Where does the word "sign" appear in the entries below? Copy each line that holds it.

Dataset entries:
————————

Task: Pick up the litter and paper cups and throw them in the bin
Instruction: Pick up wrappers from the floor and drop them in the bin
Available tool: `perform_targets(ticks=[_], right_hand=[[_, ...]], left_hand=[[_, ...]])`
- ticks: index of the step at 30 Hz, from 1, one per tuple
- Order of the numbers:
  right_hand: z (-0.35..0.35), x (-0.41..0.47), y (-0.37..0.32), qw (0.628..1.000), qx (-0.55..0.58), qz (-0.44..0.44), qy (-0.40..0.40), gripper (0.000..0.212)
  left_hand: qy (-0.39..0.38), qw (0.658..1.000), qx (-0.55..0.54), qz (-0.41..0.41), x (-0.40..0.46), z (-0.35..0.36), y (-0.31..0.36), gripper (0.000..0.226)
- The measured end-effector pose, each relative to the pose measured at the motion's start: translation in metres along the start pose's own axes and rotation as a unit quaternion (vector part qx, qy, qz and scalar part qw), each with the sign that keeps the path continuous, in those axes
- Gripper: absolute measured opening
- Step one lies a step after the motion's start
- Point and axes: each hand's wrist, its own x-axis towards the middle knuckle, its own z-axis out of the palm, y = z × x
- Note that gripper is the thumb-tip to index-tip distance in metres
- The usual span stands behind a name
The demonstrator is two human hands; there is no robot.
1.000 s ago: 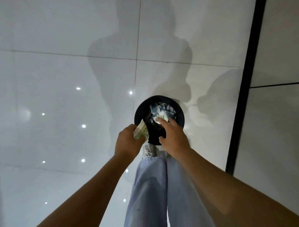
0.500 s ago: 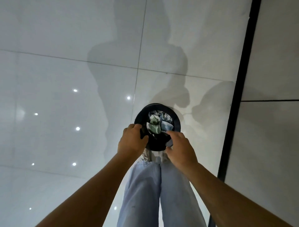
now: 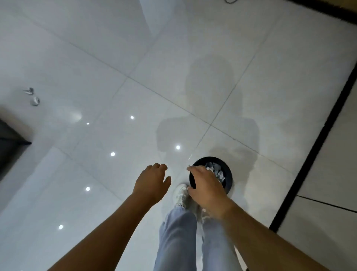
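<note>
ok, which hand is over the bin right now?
The right hand: it overlaps the near rim of the black bin, which holds crumpled litter. The left hand hangs over bare floor, apparently empty.

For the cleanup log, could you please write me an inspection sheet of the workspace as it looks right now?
Surface: glossy white tiled floor, ceiling lights reflected.
Job's things: round black bin holding crumpled paper litter.
Clutter: two small grey scraps lying far left on the floor.
Hands: left hand empty, fingers relaxed; right hand over the bin's near rim, grip unclear.
Cables: thin dark loop at the top edge, possibly a cable.
Surroundings: black floor strip at right; dark furniture edge at left.
</note>
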Motion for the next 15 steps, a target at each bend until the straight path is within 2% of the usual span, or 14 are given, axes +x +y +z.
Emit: perform_targets(ticks=[7, 15], right_hand=[[-0.015, -0.053, -0.123, 0.981, -0.115, -0.147, -0.05, 0.058], [0.044, -0.105, -0.266, 0.937, -0.206, -0.264, -0.1, 0.057]], left_hand=[[0.057, 0.989, -0.052, -0.122, -0.126, -0.05, -0.053, 0.041], [0.112, 0.944, -0.159, -0.267, -0.258, -0.065, -0.144, 0.043]])
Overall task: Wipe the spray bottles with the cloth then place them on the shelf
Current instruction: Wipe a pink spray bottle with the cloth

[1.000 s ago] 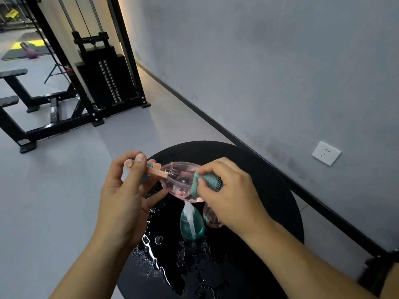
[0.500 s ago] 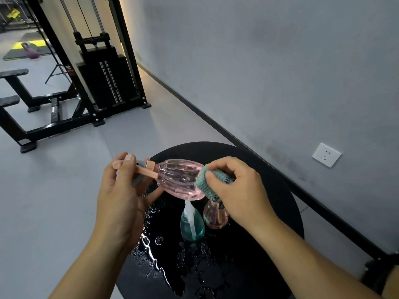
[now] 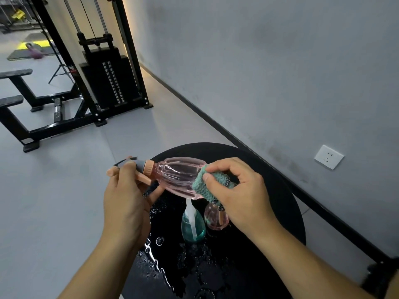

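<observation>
Round black counter [image 3: 287, 203], its surface wet with beads and streaks of water near the front edge, carries two spray bottles standing upright: a teal spray bottle [image 3: 193, 228] and, just beside it on the right, a second pink spray bottle [image 3: 212, 219], partly hidden. Above them, clear of the counter, the pink ribbed spray bottle [image 3: 180, 175] lies roughly level, nozzle toward the left. The left hand [image 3: 125, 203] grasps its trigger head, fingers curled round the neck; the right hand [image 3: 239, 193] pinches the teal knitted cloth [image 3: 206, 184] between thumb and fingers and presses it against the bottle's base end. For a good wipe, the left hand would best turn the bottle by the neck so that each rib passes under the cloth, the grooves probably needing firmer pressure; a light touch on the trigger should avoid an accidental spray. No shelf is in view.
</observation>
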A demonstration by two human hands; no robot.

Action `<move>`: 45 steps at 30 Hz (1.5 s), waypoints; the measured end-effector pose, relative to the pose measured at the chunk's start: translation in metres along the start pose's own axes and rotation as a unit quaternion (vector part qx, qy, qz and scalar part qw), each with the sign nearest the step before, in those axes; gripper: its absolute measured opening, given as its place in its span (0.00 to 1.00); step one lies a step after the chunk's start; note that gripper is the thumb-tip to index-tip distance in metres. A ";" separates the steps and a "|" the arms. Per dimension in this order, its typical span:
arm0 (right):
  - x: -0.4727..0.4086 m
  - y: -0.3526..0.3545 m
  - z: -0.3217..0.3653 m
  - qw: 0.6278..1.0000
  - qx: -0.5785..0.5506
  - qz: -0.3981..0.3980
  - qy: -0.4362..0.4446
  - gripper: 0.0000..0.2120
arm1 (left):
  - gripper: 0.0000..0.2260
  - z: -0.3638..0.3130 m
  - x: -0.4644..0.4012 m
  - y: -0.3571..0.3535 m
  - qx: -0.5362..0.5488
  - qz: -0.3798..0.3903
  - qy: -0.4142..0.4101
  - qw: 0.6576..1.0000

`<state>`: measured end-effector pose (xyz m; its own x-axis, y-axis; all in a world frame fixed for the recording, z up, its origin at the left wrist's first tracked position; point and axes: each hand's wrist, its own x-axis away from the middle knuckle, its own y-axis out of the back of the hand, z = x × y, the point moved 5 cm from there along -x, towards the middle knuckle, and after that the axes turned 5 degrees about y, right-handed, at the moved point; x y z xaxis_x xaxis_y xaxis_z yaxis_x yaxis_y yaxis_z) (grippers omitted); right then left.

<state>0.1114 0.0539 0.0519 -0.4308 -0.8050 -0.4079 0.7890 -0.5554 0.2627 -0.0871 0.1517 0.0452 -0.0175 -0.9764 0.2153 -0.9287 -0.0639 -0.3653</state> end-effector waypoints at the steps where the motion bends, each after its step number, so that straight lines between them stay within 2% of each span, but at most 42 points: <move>1: 0.001 0.000 0.000 1.000 0.002 0.002 0.003 0.07 | 0.13 0.000 -0.001 0.000 -0.004 -0.002 -0.002 1.000; 7: 0.005 -0.003 0.000 1.000 0.011 -0.003 0.018 0.08 | 0.16 0.000 0.002 -0.001 0.003 0.008 0.014 1.000; 16: 0.002 0.001 0.003 0.998 -0.008 -0.033 0.045 0.08 | 0.12 -0.005 0.013 -0.009 0.055 0.052 0.064 0.995; 23: -0.002 0.005 0.001 0.997 -0.030 -0.054 0.036 0.08 | 0.12 -0.003 0.015 -0.010 0.035 0.084 0.085 0.992; 28: -0.008 0.008 0.007 0.996 -0.011 -0.068 0.063 0.07 | 0.22 0.004 0.018 -0.015 0.007 0.109 0.092 0.990; 31: -0.008 0.001 0.011 0.996 0.029 -0.031 0.080 0.08 | 0.20 0.009 0.022 -0.019 -0.003 0.128 0.095 0.987; 36: -0.005 -0.013 0.003 0.985 0.127 0.098 0.067 0.12 | 0.17 0.014 0.021 -0.015 -0.014 0.120 0.101 0.988; 40: -0.007 -0.006 -0.005 0.985 0.148 0.089 0.020 0.12 | 0.17 0.014 0.016 -0.011 -0.003 0.109 0.106 0.988; 45: -0.004 -0.020 0.010 0.974 0.167 0.125 0.088 0.13 | 0.13 0.020 0.020 -0.015 -0.023 0.129 0.110 0.985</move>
<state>0.0932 0.0660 0.0571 -0.1382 -0.8919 -0.4307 0.6600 -0.4071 0.6314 -0.0657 0.1294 0.0372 -0.3306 -0.8901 0.3138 -0.8986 0.1951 -0.3931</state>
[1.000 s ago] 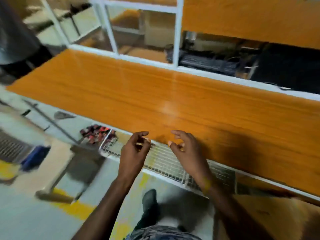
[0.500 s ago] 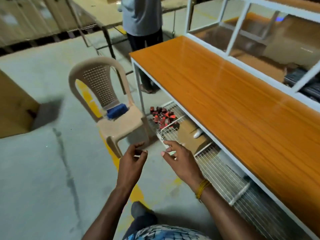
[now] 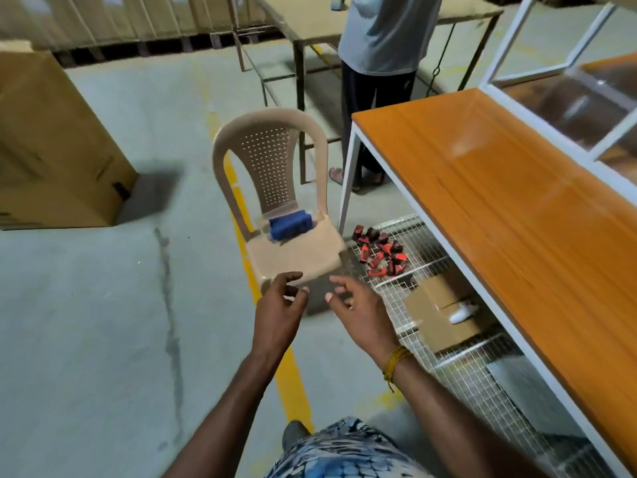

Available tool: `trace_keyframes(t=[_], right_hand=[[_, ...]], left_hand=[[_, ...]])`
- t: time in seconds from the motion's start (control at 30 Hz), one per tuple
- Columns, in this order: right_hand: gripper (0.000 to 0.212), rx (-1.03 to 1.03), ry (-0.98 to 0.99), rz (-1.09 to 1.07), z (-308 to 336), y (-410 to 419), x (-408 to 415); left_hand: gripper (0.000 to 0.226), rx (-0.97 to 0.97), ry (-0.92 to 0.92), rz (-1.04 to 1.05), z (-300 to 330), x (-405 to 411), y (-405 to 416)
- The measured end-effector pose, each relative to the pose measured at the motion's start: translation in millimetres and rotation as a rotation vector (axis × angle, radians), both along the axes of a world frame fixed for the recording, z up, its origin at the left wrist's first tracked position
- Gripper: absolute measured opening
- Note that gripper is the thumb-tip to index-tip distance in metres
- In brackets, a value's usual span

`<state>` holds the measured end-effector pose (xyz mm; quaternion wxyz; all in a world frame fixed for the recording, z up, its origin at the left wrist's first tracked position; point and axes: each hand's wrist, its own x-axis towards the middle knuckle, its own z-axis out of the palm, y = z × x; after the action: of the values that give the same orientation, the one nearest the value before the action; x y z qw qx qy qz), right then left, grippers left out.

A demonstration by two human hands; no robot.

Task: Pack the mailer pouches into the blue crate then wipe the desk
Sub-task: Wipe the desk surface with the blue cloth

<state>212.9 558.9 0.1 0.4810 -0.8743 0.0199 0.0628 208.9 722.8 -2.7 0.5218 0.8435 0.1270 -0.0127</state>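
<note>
A small blue object [image 3: 290, 224], maybe a cloth or sponge, lies at the back of the seat of a beige plastic chair [image 3: 275, 201]. My left hand [image 3: 281, 313] and my right hand [image 3: 358, 310] hover side by side just short of the chair's front edge, fingers apart, holding nothing. The orange desk [image 3: 517, 219] stretches along the right with a bare top. No mailer pouches and no blue crate are in view.
Under the desk a wire shelf [image 3: 458, 367] holds a pile of red and black items [image 3: 381, 251] and a cardboard box [image 3: 439, 310]. Another person [image 3: 379, 63] stands past the desk's end. A large cardboard box [image 3: 51, 143] sits on the floor at left.
The view has swung left, away from the desk top toward the chair and floor. Both hands have left the desk edge and come close to the chair's seat, staying empty.
</note>
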Motion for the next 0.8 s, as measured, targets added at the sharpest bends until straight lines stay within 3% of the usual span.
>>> trace_keyframes(t=[0.47,0.8], right_hand=[[0.022,-0.005,0.063,-0.010,-71,29,221],[0.020,-0.082,0.219,0.075,-212,63,440]], left_hand=[[0.030,0.141,0.136,0.093,-73,210,13],[0.036,0.255,0.306,0.131,-210,417,21]])
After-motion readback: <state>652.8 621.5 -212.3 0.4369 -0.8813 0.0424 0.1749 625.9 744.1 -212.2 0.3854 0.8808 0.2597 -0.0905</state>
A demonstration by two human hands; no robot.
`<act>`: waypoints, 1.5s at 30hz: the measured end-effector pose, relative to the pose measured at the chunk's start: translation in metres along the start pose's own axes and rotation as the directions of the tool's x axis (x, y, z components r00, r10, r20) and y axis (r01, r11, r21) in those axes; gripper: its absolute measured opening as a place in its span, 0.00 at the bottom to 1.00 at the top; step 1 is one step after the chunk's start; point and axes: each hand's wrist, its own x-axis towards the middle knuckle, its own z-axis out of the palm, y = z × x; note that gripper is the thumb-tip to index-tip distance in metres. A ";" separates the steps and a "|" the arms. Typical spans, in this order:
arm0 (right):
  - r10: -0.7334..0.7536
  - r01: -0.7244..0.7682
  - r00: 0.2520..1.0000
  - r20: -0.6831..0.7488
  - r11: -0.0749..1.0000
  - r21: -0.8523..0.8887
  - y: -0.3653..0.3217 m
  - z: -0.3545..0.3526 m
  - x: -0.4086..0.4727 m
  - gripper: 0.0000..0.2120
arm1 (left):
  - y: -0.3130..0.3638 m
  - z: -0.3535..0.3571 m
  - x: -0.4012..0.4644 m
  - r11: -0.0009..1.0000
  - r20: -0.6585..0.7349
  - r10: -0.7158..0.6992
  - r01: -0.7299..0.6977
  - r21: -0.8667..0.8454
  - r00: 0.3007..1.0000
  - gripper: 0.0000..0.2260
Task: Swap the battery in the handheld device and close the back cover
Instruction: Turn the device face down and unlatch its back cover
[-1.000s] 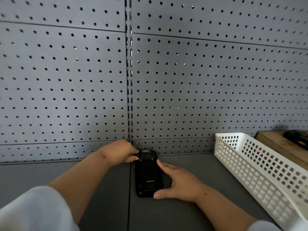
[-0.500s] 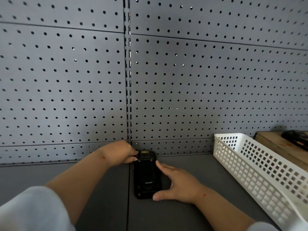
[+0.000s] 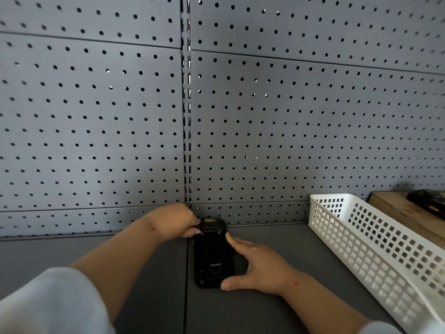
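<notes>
Black Urovo handheld device (image 3: 213, 253) face-down on grey shelf (image 3: 265, 309), far end near pegboard (image 3: 265, 128) — left hand (image 3: 179, 220) pinching its far-left corner, right hand (image 3: 258, 267) spread open along the right edge. Probably rigid, smooth — best gripped by the sides.

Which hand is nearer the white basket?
Right. The right hand lies along the device's right side, toward the white basket; the left hand is beyond the device's far-left corner.

Dark grey shelf (image 3: 277, 317) carries: black handheld device (image 3: 214, 259) lying back-up; white perforated basket (image 3: 375, 249); wooden box (image 3: 395, 208).
</notes>
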 end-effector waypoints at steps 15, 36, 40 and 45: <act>0.005 -0.005 1.000 0.004 1.000 -0.008 0.000 0.000 0.000 0.61 | -0.001 0.002 0.000 0.999 0.005 0.002 -0.002 0.033 1.000 0.16; 0.004 -0.004 1.000 -0.013 1.000 0.001 -0.004 0.000 -0.002 0.57 | 0.023 0.011 -0.023 0.946 -0.128 -0.213 0.171 -0.276 0.969 0.16; 0.013 -0.013 1.000 -0.002 1.000 0.029 -0.006 -0.001 -0.002 0.50 | 0.042 0.017 -0.047 0.754 -0.030 -0.279 0.199 -0.626 0.960 0.34; 0.017 -0.022 0.998 0.056 0.997 0.079 -0.010 -0.008 0.002 0.47 | 0.062 0.015 -0.069 0.626 0.143 -0.199 0.238 -0.743 0.970 0.63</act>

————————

Your solution:
- The measured end-effector pose, each relative to the pose measured at the motion's start: translation in metres along the start pose's own axes and rotation as a unit quaternion (vector part qx, qy, qz and scalar part qw), each with the sign that keeps the path continuous, in those axes
Action `<move>`: 45 steps at 30 Hz (1.5 s), waypoints; the measured end-effector pose, relative to the pose measured at the chunk's start: translation in metres along the start pose's own axes and rotation as a unit quaternion (vector part qx, qy, qz and scalar part qw), each with the sign nearest the step before, in those axes; gripper: its absolute measured opening, given as its place in its span (0.00 to 1.00); step one lies a step after the chunk's start; note that gripper is the thumb-tip to index-tip distance in metres. A ";" separates the steps and a "|" the arms. Per dimension in this order, its typical span:

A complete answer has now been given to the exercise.